Planning your personal finances means managing your money in a way that helps you reach your financial goals. Personal Finance 101 is about making a budget, saving for the future, and making smart choices about how much to spend and where to put your money. The earlier you start it, the better. And if you have recently started earning and become independent, this article is for you.

Firstly, know the important elements of planning your own finances:

1/ Set your financial goals: Setting financial goals means thinking about what you want to do with your money, like save for a down payment on a house, pay off debt, planning for financial security after retirement, or build up an emergency fund. You will always have multiple goals, so list them all down, so you know what you are working towards.

2/ How to make a budget: A budget is a plan for how you will spend and save your money over a certain amount of time. It can help you keep track of how much money you spend and make sure you save enough to reach your financial goals.

3/ Managing debt: If you have debt, you should be smart about how you handle it. This could mean paying off the debts with the highest interest rates first, merging debts, or negotiating with creditors.

4/ Saving and investing: Saving money and putting money away for the future can help you become financially stable and secure. This could mean putting money away in a savings account or putting it into stocks or mutual funds. More on investing later in this article.

5/ Protecting your finances: Taking steps like buying insurance, setting up an emergency fund, and having a plan for unplanned expenses are all ways to protect your finances.

Personal finance planning is an ongoing process, and it is important to review and update your plan often to make sure it fits your changing financial goals and needs.

Personal Finance 101 for Early Jobbers - Kuvera (1)

Investing

Early-jobbers should think carefully about investing because it can help them build wealth over time. Investing does come with some risk, though, so it’s important to be careful.

Here are some things to think about if you want to invest:

1/ Goals: As listed in the first point above, make a plan for your money. It’s important to know what your financial goals are and how investing fits into your overall plan. Think about your risk tolerance, how long you can wait, and how much money you have when deciding how to split up your investments.

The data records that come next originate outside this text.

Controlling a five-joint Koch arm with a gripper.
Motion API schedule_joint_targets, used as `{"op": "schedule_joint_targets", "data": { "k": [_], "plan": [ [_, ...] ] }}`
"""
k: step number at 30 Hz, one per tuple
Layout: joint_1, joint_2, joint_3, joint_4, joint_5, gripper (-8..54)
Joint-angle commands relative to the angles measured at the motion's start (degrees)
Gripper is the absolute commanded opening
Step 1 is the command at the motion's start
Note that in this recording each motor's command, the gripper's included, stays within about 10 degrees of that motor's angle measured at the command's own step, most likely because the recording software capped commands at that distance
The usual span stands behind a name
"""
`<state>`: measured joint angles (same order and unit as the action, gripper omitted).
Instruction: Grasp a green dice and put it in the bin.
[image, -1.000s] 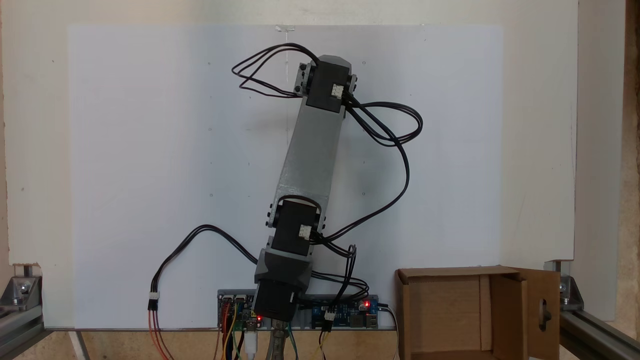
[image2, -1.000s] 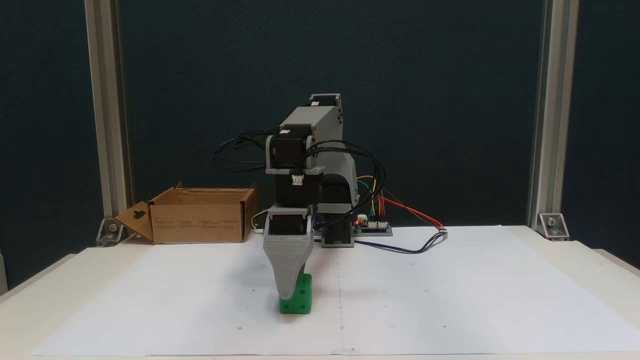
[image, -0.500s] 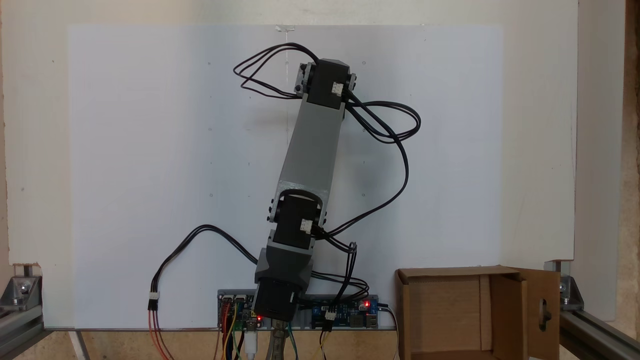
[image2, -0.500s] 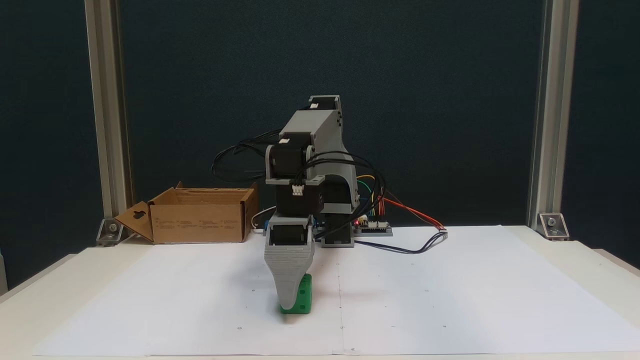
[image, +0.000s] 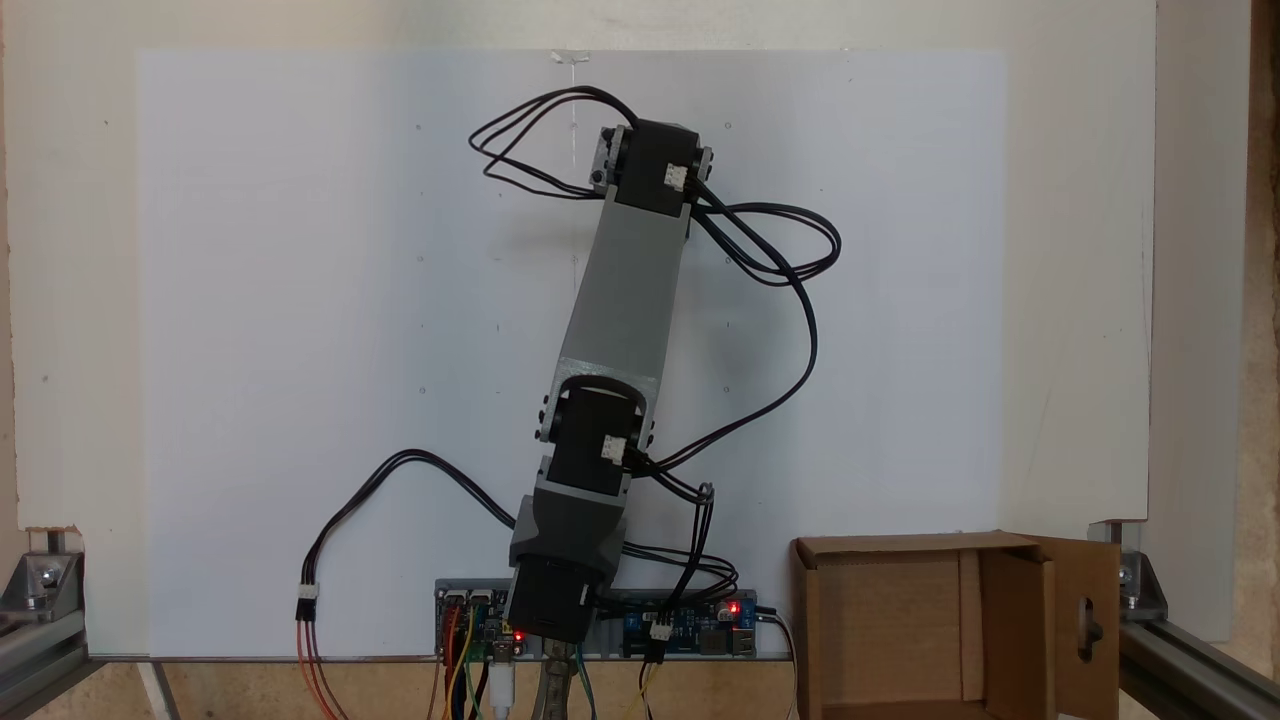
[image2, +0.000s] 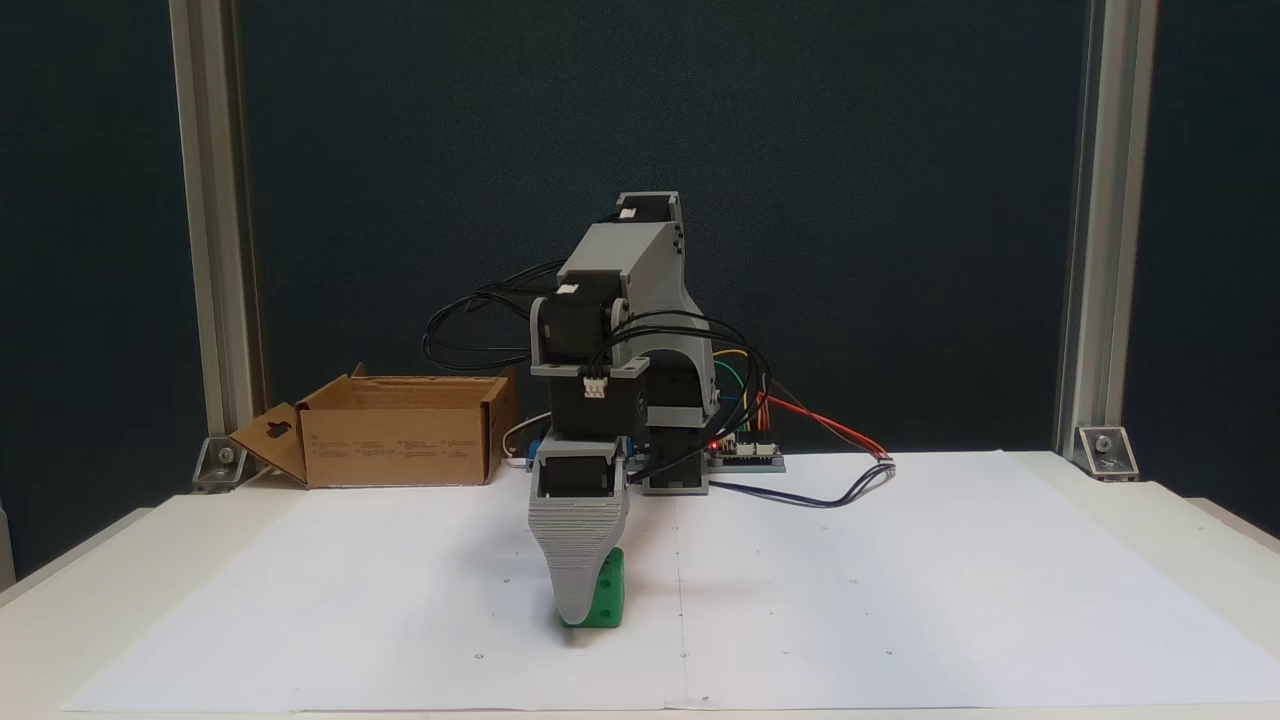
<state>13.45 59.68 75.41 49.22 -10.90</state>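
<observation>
Behind our gripper, touching its broad grey jaw, sits the die on the paper. We see one jaw face-on, so we cannot tell whether the grip has closed. Well off to its left and rearward in this view stands the bin, empty as seen from above. We judge lifting, carrying and dropping all remain.

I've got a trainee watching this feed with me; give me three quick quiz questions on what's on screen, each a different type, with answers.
1. True or false: in a fixed view the green dice sits inside the bin.
2. Multiple choice: the gripper is A) raised above the bin, B) down at the dice, C) by the circuit boards.
3. Fill in: the dice rests on a white ____.

Key: 1 false; 2 B; 3 paper sheet.
</observation>
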Motion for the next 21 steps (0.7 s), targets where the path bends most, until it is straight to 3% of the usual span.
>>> {"op": "schedule_joint_targets", "data": {
  "k": [1, 21],
  "plan": [
    [0.0, 0.1, -0.7, 0.0, -0.4, 42.2],
    [-0.2, -1.6, -0.6, -1.8, -0.3, 38.0]
  ]
}}
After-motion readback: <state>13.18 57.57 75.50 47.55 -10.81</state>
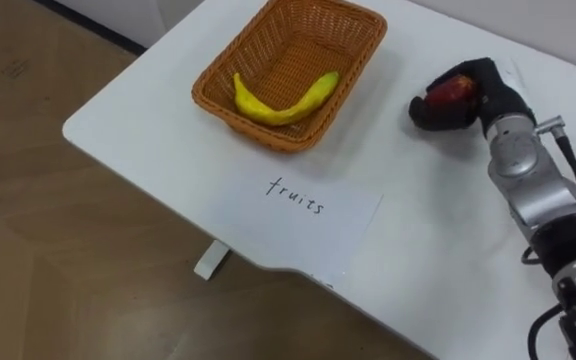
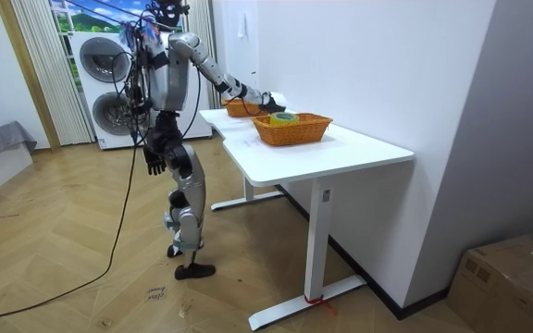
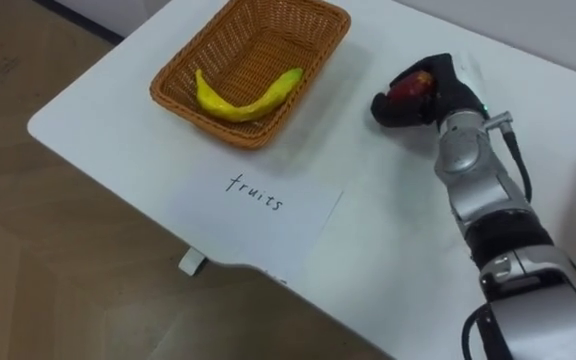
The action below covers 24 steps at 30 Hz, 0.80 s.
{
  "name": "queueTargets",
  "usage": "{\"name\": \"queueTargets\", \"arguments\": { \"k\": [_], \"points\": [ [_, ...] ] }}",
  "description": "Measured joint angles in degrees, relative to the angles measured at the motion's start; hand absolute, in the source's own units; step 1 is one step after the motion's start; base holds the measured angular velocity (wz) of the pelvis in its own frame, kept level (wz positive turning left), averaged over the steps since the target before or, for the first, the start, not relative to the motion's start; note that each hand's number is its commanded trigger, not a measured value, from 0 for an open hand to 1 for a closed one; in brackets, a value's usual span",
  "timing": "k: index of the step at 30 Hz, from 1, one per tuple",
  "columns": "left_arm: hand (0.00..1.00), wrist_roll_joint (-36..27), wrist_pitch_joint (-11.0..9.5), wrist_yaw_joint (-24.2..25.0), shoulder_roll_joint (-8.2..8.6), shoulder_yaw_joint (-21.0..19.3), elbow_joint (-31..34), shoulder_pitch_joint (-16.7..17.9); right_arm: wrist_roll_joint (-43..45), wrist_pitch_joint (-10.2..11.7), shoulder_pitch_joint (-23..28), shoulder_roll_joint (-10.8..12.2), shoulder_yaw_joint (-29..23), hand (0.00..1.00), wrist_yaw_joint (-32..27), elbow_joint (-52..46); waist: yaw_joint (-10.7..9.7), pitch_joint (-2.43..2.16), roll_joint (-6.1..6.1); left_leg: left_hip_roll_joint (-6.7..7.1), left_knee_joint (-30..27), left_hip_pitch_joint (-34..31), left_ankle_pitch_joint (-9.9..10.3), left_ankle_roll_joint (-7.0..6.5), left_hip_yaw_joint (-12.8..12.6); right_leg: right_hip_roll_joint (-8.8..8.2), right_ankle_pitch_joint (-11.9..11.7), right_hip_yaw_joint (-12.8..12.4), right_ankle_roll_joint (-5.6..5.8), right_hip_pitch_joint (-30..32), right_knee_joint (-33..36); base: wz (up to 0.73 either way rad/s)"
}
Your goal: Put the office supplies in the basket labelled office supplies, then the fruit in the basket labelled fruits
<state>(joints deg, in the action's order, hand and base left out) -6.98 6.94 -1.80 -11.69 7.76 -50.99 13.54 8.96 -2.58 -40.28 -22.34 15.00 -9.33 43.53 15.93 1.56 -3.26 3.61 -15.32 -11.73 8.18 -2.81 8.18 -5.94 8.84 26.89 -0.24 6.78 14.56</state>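
A wicker basket (image 1: 211, 92) stands at the table's far left and holds a yellow banana (image 1: 280, 106). To its right, just above the white table (image 1: 428, 250), my right hand (image 1: 490, 84) is shut on a red round fruit (image 1: 454, 92) that shows between the dark fingers. The hand and fruit are about a hand's width from the basket's right rim. In the room view I stand at the table's far end with the right arm stretched over it. My left hand (image 2: 155, 161) hangs down by my hip.
A paper sheet (image 1: 298, 205) marked as the fruit label lies in front of the basket, near the table's edge. A second wicker basket (image 2: 294, 130) with a greenish thing inside stands further along the table. Wooden floor lies beyond the edge.
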Motion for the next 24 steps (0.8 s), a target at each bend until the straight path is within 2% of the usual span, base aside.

2/ Start small, but start: It’s usually a good idea to start with a small amount of money and add more over time. This can help you build a portfolio with a wide range of investments and handle risk.

3/ Diversify your portfolio: To diversify your portfolio, you should invest in a variety of assets, such as stocks, bonds, and cash. This can help lower the risk of your investments as a whole.

4/ Understand the risks. Every investment comes with some level of risk, and it’s important to know what those risks are and what the potential rewards are.

5/ Consult a professional. If you don’t feel comfortable making investment decisions on your own or if your financial situation is complicated, it may be helpful to talk to a financial professional. They can help you make a financial plan and give you advice on the best investments for you based on your goals and how much risk you are willing to take.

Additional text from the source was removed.